Clutter has picked up Omni’s storage business; Omni to focus on rentals

On the heels of Clutter announcing a large growth round of $200 million earlier this year, the storage startup is cleaning up the competitive field. TechCrunch has learned and confirmed that Clutter has purchased the storage business of erstwhile rival Omni.

Omni will remain an independent company, which will now instead focus on rentals of personal items. That business was originally built around renting out items that you had stored with Omni itself. In recent months, however, the company had been transitioning that model to one where you used local businesses as the hub for handing over or picking up rented items. (It’s also been dabbling in cryptocurrency, offering to pay users in XRP instead of cash for renting out items.)

The companies had been working on the acquisition for the past two months, and Ari Mir, CEO and co-founder of Clutter, told TechCrunch it closed today.

While we were writing this story, Omni also posted a short note announcing the deal. “This deal allows us to double down on our rentals business and focus 100 percent of our efforts on empowering everyone to access the items they need when they need them,” it notes.

Mir said the two are not discussing the financial terms of the acquisition, which will give Omni customers 90 days under their current plans before being offered alternatives from Clutter, or a free delivery of their items elsewhere.

That free delivery might be to a company that rents out those possessions — such as bikes or furniture — that owners are not currently using but still want to keep. That’s because unlike Omni, Clutter will not be offering those customers the option to rent out items through Clutter itself. It’s an area that Mir said the company does want to move into one day, but it’s focussing on expanding the storage business first.

Clutter was last valued at around $600 million in its most recent deal, with backers including Softbank, Sequoia, Atomico and GV.  Omni has raised around $33 million.

The acquisition and spinning out of the service underscores a wider shaking out of startups that had emerged over the last several years to disrupt the incumbent storage market.

Tapping into a changing tide of how we live today — smaller dwellings, and more movement especially for younger working people — many startups saw an opportunity to provide more flexible solutions to modern consumers built on the on-demand model.

For Clutter, Omni and a number of competitors, their target users are consumers based in urban areas who live in smaller spaces with less storage options; have the disposable income not only to buy stuff but to pay to keep it somewhere else; and likely already use of other app-based on-demand services for food, transport, work-space and so on, making them familiar and ready to work with startups offering the same services to manage their material possessions.

But as we have noted before, the business of storage on demand is nothing short of, well, cluttered.

The wide array of rivals include incumbents like Public Storage, U-Haul and other older businesses that offer services to clear away your possessions and/or store them in lockers. Newer startups still active in storage include MakeSpace, Livible, and Closetbox.
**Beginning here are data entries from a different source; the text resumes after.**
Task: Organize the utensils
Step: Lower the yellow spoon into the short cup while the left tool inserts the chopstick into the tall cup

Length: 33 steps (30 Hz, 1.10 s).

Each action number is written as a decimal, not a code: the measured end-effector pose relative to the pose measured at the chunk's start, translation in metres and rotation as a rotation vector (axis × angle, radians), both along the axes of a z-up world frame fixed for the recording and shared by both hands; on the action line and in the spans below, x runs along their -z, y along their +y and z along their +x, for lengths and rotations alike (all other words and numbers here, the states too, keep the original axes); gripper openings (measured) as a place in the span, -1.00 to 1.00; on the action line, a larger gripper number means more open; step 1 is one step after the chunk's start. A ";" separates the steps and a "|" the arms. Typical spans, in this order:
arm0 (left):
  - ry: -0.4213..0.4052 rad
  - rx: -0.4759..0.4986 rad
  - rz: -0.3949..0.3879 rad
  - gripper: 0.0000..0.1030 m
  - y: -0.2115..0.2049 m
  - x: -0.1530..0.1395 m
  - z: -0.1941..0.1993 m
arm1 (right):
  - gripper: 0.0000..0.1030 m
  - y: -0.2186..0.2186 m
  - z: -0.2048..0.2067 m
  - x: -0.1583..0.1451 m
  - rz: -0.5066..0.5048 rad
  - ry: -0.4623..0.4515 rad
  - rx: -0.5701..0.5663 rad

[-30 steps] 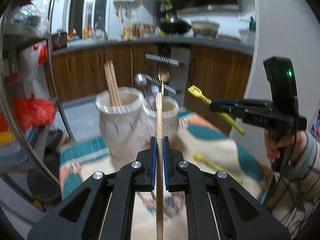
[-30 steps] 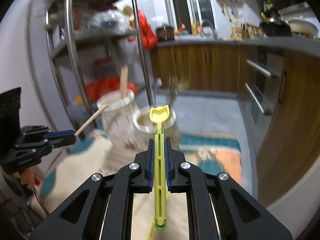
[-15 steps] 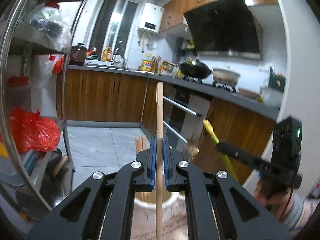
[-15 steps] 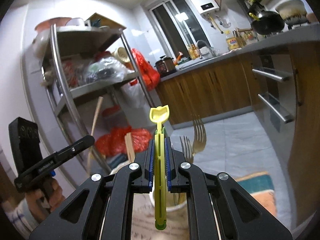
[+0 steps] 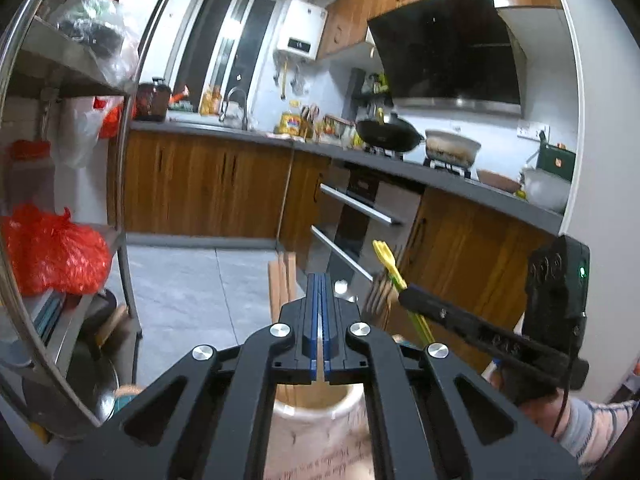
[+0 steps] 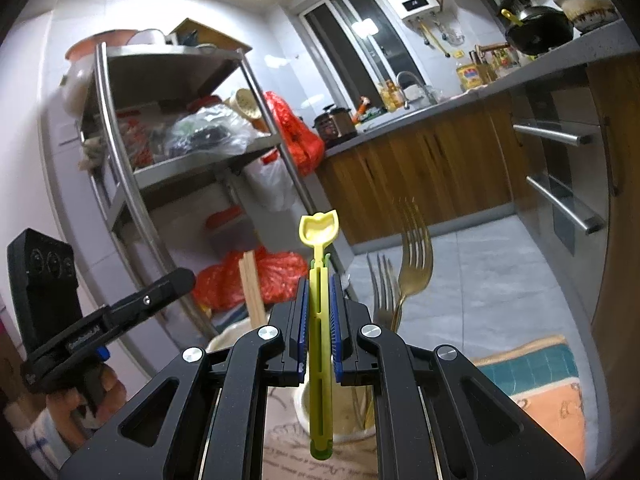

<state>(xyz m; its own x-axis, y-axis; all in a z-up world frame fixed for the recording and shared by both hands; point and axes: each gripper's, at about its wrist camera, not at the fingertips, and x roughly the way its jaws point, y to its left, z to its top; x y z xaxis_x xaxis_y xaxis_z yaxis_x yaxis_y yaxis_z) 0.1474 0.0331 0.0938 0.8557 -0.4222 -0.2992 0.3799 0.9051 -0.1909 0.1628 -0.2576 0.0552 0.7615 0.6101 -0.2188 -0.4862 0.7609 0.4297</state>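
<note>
Below your left tool [image 5: 319, 316] the counter is covered by a patterned cloth [image 6: 532, 372], cream with teal and orange patches. A cream ceramic pot [image 5: 316, 412] stands on it right under that tool's tips. Under your right tool [image 6: 319, 312] a second cream pot [image 6: 348, 416] stands on the same cloth, its rim just below the tips.

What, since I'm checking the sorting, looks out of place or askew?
Nothing stands out: chopsticks stand in one white jar, forks in the other jar, and the right gripper holds the yellow utensil straight.
</note>
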 end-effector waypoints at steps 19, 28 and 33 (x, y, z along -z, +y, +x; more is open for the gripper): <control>0.445 -0.239 0.298 -0.32 0.019 0.107 -0.034 | -0.79 -0.009 -0.051 -0.009 -0.064 -0.021 0.008; 0.545 -0.299 0.366 -0.25 0.013 0.130 -0.019 | -0.79 -0.014 -0.061 -0.010 -0.063 -0.034 0.005; 0.547 -0.313 0.356 -0.72 0.018 0.129 -0.011 | -0.79 -0.018 -0.064 -0.011 -0.050 -0.038 0.005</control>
<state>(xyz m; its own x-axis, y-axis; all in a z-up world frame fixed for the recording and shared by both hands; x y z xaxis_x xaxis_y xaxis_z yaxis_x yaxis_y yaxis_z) 0.1363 0.0508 -0.0356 0.6089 0.0206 -0.7930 0.0269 0.9985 0.0466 0.0992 -0.2752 0.0661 0.7731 0.5948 -0.2202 -0.4971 0.7838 0.3722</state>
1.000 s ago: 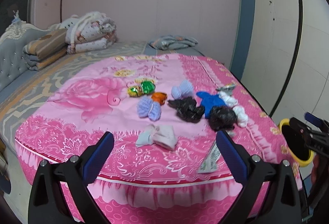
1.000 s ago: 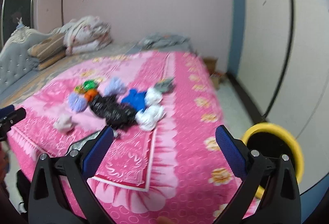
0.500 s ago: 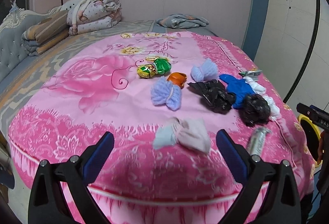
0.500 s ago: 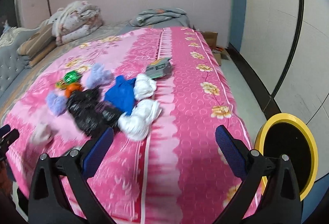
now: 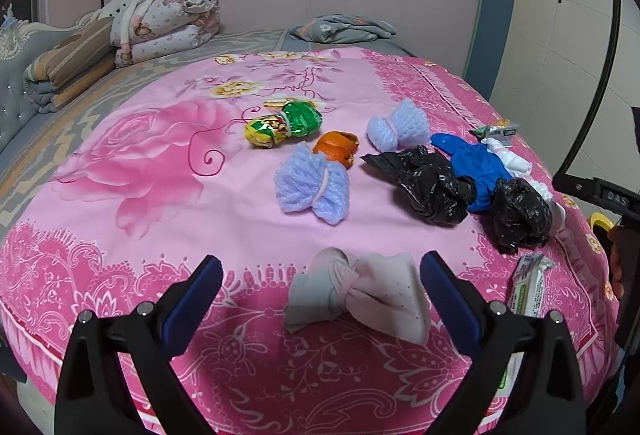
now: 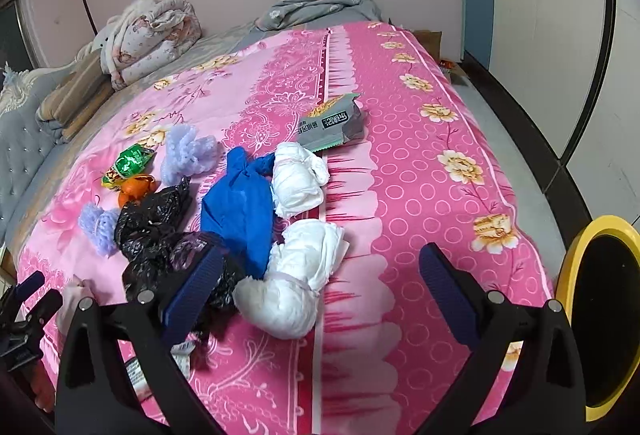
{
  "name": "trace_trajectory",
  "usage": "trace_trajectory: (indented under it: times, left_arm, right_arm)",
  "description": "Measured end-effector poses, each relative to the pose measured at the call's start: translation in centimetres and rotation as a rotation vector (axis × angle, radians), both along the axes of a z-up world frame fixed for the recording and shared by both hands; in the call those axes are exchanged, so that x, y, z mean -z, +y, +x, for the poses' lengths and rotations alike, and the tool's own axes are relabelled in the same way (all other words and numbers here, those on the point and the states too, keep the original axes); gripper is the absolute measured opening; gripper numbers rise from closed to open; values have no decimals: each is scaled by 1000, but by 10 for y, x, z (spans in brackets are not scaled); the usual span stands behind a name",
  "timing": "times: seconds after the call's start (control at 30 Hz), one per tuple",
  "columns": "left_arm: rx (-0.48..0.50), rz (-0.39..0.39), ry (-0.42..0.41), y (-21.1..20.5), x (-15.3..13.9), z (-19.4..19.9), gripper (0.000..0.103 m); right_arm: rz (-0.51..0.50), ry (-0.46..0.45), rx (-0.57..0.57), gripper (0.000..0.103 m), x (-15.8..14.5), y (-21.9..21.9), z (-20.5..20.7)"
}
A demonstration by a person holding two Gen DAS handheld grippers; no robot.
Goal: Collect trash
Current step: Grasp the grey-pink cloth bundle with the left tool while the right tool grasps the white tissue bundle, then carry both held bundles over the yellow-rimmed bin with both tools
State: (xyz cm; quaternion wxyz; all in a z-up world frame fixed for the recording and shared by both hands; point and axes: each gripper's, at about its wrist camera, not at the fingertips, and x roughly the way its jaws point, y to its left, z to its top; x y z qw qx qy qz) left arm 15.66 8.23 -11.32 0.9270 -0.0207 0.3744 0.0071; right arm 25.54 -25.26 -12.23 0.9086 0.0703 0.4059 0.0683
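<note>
Trash lies scattered on a pink floral bedspread [image 5: 140,175]. My left gripper [image 5: 322,293] is open, its fingers either side of a knotted pale pink-grey bundle [image 5: 360,295] near the bed's front edge. Beyond lie a lilac foam net [image 5: 314,187], orange peel [image 5: 336,147], a green-yellow wrapper [image 5: 284,123] and black bags [image 5: 432,183]. My right gripper [image 6: 320,287] is open just above a white knotted bag [image 6: 296,275]. A blue bag [image 6: 240,203], another white bundle [image 6: 298,179], black bags [image 6: 156,235] and a grey packet [image 6: 332,121] lie behind it.
A yellow-rimmed black bin [image 6: 600,315] stands on the floor right of the bed. Folded quilts [image 5: 160,23] and a grey pillowcase [image 5: 340,27] sit at the far end. A green-white wrapper [image 5: 528,287] lies at the bed's right edge. White wall panels [image 6: 560,35] run along the right.
Both grippers have moved closer to the bed and lower. The left now frames the pink-grey bundle; the right has come over the white bag. Both stay open.
</note>
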Motion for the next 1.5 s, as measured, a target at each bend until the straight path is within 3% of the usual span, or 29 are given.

But there is now also a growing list of companies that have tried to build storage businesses, and have thrown in the towel. They include Trove (which was acquired by Nextdoor and has transferred its storage business to “trusted partners”), Handy (which was acquired by ANGI Home Services), and now Omni.

One of the reasons it’s been difficult to build startups in this space is because storage is a little bit like logistics: it requires scale for the economic and operational models to be more viable, and so if the business isn’t growing fast enough, it can be too hard to sustain it.

If some businesses haven’t been scaling fast enough, it seems that Clutter is emerging as a consolidator that has: in addition to buying Omni’s storage business, it had also acquired Handy’s storage business. (Mir described the two acquisitions as “very similar” in how they were structured.) Clutter had been offered Trove’s business as well, he added, but declined to take it.

“Our business has the capital and operational intensity of an Amazon,” Mir said. “We’re consumer-facing, but we also are building a big backend, complete with trucks and warehouses. It requires lots of capital and being good at operations. Not a lot of teams have the appetite for it. It’s incredibly challenging.”

The parallel with logistics is not one to be ignored. Like logistics, storage involves three key elements: the building of smart platforms to optimise the routing of goods, pricing of services and other features; the use of warehouses as start, middle and endpoints in the movement of goods, spaces where items can be both kept and moved; and a network of reliable people to operate the delivery and distribution aspects of the business.

From what we understand, the second of those — the physical storage spaces — is an area that Clutter will be looking to develop more in the coming months, with its next funding round likely to be structured to help it start to take on more property of its own to build out its operations.